**EXERCISE**
Copy out the data below as written; omit any images.

/---

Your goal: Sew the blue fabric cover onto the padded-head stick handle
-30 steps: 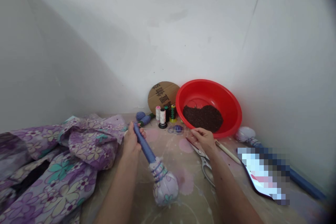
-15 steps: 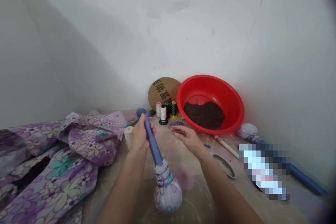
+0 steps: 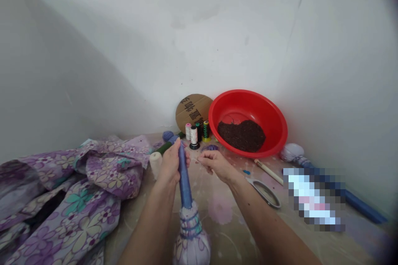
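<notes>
Our right hand [image 3: 216, 163] has come leftward, close to our left hand [image 3: 172, 159]; a second ago a long thread [image 3: 195, 160] stretched between them, and now only a short bit shows. Half a second ago its fingers [image 3: 203, 159] were spread; now they are pinched together. We have swung the blue stick [image 3: 185, 182] more upright in view, so its padded head [image 3: 192, 248] meets the lower edge. The white spool [image 3: 155, 162] and a blue scrap [image 3: 246, 172] have come out from cover, while our right arm now hides the blades of the scissors [image 3: 267, 194].
</notes>
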### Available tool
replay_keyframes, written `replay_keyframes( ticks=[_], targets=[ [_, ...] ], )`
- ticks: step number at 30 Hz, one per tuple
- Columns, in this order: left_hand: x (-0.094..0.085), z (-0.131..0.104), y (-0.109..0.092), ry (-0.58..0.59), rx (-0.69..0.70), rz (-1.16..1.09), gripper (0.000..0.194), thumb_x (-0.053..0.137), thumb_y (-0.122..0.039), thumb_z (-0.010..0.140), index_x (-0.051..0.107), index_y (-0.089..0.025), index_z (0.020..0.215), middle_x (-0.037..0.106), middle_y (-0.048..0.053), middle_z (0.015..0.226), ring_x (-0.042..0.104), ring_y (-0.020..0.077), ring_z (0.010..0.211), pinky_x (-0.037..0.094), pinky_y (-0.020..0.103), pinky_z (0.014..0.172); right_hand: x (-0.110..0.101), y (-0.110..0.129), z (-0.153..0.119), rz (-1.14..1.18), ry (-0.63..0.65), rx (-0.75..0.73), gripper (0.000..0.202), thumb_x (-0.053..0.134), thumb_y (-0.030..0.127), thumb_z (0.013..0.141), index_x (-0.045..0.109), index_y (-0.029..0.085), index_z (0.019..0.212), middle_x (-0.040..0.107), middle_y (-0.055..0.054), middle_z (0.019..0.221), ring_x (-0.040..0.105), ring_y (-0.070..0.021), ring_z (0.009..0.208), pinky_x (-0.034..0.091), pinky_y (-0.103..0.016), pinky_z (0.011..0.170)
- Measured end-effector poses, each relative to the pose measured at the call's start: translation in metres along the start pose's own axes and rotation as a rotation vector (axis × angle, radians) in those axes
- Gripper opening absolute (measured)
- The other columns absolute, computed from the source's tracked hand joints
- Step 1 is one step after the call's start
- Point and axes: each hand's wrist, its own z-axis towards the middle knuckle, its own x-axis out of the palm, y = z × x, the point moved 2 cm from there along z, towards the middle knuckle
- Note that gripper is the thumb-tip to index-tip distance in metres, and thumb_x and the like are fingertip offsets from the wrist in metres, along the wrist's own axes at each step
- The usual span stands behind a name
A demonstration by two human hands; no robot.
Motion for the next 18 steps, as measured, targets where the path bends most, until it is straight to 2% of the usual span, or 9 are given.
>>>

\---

**EXERCISE OUTPUT**
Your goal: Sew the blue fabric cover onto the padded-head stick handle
-30 steps: 
-15 steps: 
+0 steps: 
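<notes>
Our right hand [image 3: 216, 163] has come leftward, close to our left hand [image 3: 172, 159]; a second ago a long thread [image 3: 195, 160] stretched between them, and now only a short bit shows. Half a second ago its fingers [image 3: 203, 159] were spread; now they are pinched together. We have swung the blue stick [image 3: 185, 182] more upright in view, so its padded head [image 3: 192, 248] meets the lower edge. The white spool [image 3: 155, 162] and a blue scrap [image 3: 246, 172] have come out from cover, while our right arm now hides the blades of the scissors [image 3: 267, 194].
</notes>
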### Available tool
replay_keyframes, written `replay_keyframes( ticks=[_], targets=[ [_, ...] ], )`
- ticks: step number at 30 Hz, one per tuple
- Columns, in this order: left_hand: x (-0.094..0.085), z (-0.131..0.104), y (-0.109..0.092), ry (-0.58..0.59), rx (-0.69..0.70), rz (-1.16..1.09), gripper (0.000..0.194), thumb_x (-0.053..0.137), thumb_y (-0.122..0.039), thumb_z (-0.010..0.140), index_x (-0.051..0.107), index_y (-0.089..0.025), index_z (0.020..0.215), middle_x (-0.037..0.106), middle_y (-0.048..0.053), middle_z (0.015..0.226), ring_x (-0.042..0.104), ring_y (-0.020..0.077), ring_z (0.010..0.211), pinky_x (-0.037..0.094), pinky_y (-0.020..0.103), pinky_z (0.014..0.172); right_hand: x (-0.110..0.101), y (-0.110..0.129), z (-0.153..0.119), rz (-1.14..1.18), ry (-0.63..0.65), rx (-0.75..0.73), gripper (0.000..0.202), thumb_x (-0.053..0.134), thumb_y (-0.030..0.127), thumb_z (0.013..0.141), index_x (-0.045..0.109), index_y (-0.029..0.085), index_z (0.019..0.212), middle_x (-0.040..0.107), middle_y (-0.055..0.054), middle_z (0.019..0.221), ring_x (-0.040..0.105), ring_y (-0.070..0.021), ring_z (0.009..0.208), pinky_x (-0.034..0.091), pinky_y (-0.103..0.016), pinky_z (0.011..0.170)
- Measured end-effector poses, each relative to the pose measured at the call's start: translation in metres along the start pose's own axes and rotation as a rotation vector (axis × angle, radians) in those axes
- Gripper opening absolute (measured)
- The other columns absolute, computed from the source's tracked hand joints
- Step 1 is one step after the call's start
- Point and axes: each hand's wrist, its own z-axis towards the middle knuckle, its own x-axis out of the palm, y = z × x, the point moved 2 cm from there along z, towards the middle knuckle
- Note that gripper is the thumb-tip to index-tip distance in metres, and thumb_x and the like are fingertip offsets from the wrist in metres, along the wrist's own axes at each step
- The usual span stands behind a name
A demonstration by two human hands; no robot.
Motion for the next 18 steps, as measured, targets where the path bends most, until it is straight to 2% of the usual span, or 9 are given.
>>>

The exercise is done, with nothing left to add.